Word for word, copy the data that follows and skip its pictures.

»»

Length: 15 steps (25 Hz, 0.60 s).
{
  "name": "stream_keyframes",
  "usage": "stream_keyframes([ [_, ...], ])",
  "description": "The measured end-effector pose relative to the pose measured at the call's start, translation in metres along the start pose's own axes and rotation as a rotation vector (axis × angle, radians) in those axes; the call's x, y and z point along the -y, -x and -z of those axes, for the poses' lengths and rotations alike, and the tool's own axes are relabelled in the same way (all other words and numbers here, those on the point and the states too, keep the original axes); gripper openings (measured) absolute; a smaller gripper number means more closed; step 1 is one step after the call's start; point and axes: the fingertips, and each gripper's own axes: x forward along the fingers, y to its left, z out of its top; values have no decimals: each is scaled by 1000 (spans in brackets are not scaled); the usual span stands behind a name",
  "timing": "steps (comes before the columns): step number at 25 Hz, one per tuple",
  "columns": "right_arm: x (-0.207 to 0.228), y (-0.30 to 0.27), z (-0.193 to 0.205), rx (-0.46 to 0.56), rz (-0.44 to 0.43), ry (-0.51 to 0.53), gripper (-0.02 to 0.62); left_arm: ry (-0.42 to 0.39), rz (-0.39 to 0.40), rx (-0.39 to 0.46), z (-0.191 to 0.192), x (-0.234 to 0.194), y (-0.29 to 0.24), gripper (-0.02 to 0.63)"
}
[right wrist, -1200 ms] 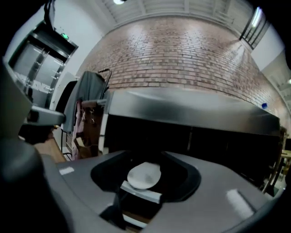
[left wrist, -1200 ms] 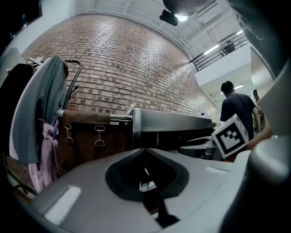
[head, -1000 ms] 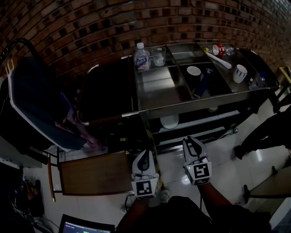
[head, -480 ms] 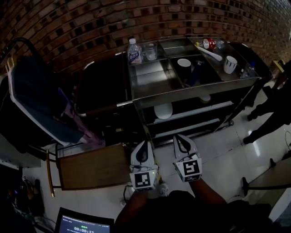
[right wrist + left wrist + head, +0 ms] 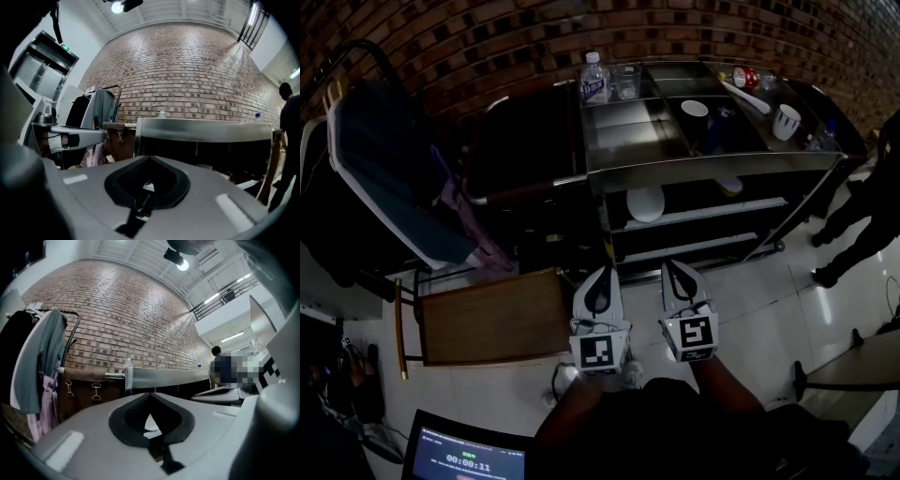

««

• SOLUTION TO THIS PROBLEM:
Length: 15 steps (25 Hz, 0.60 s).
{
  "name": "stream_keyframes",
  "usage": "stream_keyframes([ [_, ...], ])",
  "description": "The measured end-effector pose relative to the pose measured at the call's start, translation in metres along the start pose's own axes and rotation as a rotation vector (axis × angle, radians) in those axes; the call's x, y and z point along the -y, -x and -z of those axes, for the poses' lengths and rotations alike, and the tool's own axes are relabelled in the same way (all other words and numbers here, those on the point and the states too, keep the original axes); gripper openings (measured) absolute; a smaller gripper number means more closed; step 1 is one step after the call's start; point and axes: the fingertips, and each gripper's own axes: x forward along the fingers, y to its left, z out of its top; values have no decimals: each is scaled by 1000 (spans in brackets are not scaled); the usual span stands behind a name",
  "timing": "steps (comes before the columns): step number at 25 Hz, one per tuple",
  "columns": "right_arm: x (-0.207 to 0.228), y (-0.30 to 0.27), z (-0.193 to 0.205), rx (-0.46 to 0.56), rz (-0.44 to 0.43), ry (-0.51 to 0.53), gripper (-0.02 to 0.62); left_arm: ry (-0.42 to 0.39), rz (-0.39 to 0.40), rx (-0.39 to 0.46), z (-0.191 to 0.192), x (-0.234 to 0.194), y (-0.29 to 0.24), gripper (-0.02 to 0.63)"
}
[right wrist, -1200 ms] 
[left wrist, -1200 ms] 
[head, -1000 ms] 
[head, -480 ms] 
[right wrist + left wrist + head, +0 ms] 

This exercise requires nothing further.